Friday, 27 March
Only a very short corona-related translation to do today so I decide to focus on office administration.
I have thought for a long time that I should have some kind of emergency file for my company, in case of my being incapacitated (this need not be anything drastic like dormition but could simply be breaking a leg abroad). It feels inadequate not to have this kind of back-up especially when Anglia is now a one-person company as far as administration is concerned.
I started a file once but haven’t kept up and it’s full of useful information about the address of our accountant-before-last and our now non-existent auditor.
I spent largely the whole day getting this old file up to speed. It takes time as it also raises the question of how my office is organised or rather not organised to enable anyone other than me to find things.

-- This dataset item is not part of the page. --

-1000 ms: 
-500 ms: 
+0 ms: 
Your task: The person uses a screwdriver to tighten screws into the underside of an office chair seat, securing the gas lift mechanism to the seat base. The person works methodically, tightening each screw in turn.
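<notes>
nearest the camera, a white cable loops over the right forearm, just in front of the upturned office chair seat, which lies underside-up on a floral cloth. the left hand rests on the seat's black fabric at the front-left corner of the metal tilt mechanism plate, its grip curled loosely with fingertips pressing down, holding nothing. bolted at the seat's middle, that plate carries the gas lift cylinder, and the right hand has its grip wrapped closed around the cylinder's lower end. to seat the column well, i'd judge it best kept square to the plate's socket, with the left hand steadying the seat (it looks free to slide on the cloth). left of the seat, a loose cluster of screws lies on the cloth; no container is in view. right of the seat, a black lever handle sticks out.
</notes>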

After a few hours, I am sitting in a sea of paper, an inglorious mix of old German train seat reservations, Anglia’s annual report for 2010 which has popped up from some local black hole, info sheets about a book on the history of Bengal and other fragments. For a while, it feels impossible that I would ever be able to resolve the situation but that I am going to be sitting for ever in this paper glacier. Somehow by the end of the day, it resolves itself. But I’m not finished. I still have another day’s work and reorganisation ahead of me.
I then turn with some relief to working through my back copies (or rather one back copy) of the Times Literary Supplement. It’s recently undergone a radical makeover, which I have very mixed feelings about. The current editor, Stig Abell (no Swedish connection as far as I know despite the name) with his double first from Cambridge doesn’t sound like your typical dumb downer. However, he has been managing editor of the Sun for a number of years and I find it hard to conceptualise how that could be attractive to an intellectual (unless it’s an indication of extreme strength of character and will to gain his spurs in News UK to make possible a transition to editorship of the Times Lit…).

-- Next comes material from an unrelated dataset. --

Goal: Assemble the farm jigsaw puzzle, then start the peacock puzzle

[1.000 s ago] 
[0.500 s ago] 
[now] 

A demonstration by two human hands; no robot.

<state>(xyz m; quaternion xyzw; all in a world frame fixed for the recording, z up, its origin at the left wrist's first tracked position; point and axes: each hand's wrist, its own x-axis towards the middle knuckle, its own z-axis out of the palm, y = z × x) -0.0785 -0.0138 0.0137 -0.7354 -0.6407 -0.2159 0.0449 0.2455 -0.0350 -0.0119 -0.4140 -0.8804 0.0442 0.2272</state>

But there’s also the age question. There’s an old man floating around in the background who doesn’t like change. I rather liked the TLS as it was – erudite and offering a glimpse of various highly specialised and sometimes arcane areas. We’ve been acquainted for a long time – from my early awe at the vastness of everything I didn’t know to a more comfortably confident relationship now that I have myself become a fairly extensive orphanage for neglected pieces of information. And now it’s not the same any more, another unwelcome indication of increasing marginality, that I’m no longer the mainstream generation but am becoming a memento of time past.
But I also realise that nothing is gained in the long term by Brezhnevisation, that an inability to adjust would lead eventually to its Punch-like disappearance rather than preservation.
I control my angst about the new typeface, the new layout, the broader coverage and decide to give it a chance and ignore the agonised shrieking of the invasive old man. And I find that it’s not bad (this is English for I’m quite impressed). The coverage is not, of course, the same as the London Review of Books, but then it never was. But there are a number of articles that attract my interest in a recent copy from 6 March; articles about the Humboldt brothers, Wilhelm and Alexander, the “dictionary wars” in the US between the lexicographers Noah Webster and Joseph Worcester, reviews of a book on Venus and Aphrodite and of “Sounds and Furies, the love-hate relationship between women and slang” (I particularly loved the slang expression “het-lagged” for the “how a gay person feels after spending holidays with their hetero extended family”), and of “The autobiography of Solomon Maimon” on Jewish Life and European thought in the eighteenth century. There’s other material on sporting heroes which leaves me cold but I think the concept of the revamped journal is good. It feels as if it’s reaching out to thinking people rather than cowering defensively behind the high walls of the castle of the intellect. Hopefully a small step towards attitudes to culture that I find attractive in France, a welcome relief in a country sitting in a broken-down Austin and shaking from side to side to create an impression of movement.
And there is also, of course, the bonus of a “hug-me” moment. a feeling that I might be Methuselah light but am at least still open to change.